> [EXERCISE DESCRIPTION]
Print out the full material below, exact in every line, with no images included.

[DATASET SECTION Boundary: Start]

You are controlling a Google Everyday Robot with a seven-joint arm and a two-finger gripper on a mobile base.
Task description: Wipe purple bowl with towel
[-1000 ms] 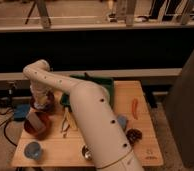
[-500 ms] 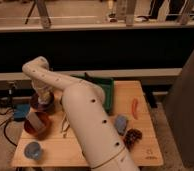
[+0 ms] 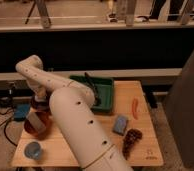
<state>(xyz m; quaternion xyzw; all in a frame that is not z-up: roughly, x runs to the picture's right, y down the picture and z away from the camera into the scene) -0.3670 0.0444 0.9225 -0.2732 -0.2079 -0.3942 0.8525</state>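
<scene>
Purple bowl [image 3: 42,126] by hand [image 3: 39,104]; utensil [image 3: 90,82] in tray [image 3: 106,96]

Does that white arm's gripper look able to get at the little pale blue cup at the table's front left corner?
Probably yes. The gripper is low at the left side of the table, just behind the orange-red bowl. The pale blue cup stands close in front of that bowl, with nothing over it.

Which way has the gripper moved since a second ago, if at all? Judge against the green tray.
No, hardly: the gripper stays left of the green tray, at the table's left edge; only the arm's lower link swung left.
</scene>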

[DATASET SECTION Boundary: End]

> [SOLVED PROBLEM]
You are controlling a Google Everyday Robot with a seven-joint arm and a two-finger gripper on a mobile base.
Task description: Wipe purple bowl with towel
[-1000 ms] 
[-500 ms] 
[+0 ms] 
<state>(xyz m; quaternion xyzw; all in a frame that is not z-up: roughly, x runs to the picture's right, y down the picture and z away from the camera into the scene) -0.3670 0.0444 0.9225 -0.2732 -0.2079 -0.3942 0.8525</state>
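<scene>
Purple bowl [image 3: 42,126] by hand [image 3: 39,104]; utensil [image 3: 90,82] in tray [image 3: 106,96]

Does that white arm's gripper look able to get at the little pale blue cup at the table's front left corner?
Probably yes. The gripper is low at the left side of the table, just behind the orange-red bowl. The pale blue cup stands close in front of that bowl, with nothing over it.

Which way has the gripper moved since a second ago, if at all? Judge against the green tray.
No, hardly: the gripper stays left of the green tray, at the table's left edge; only the arm's lower link swung left.
</scene>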

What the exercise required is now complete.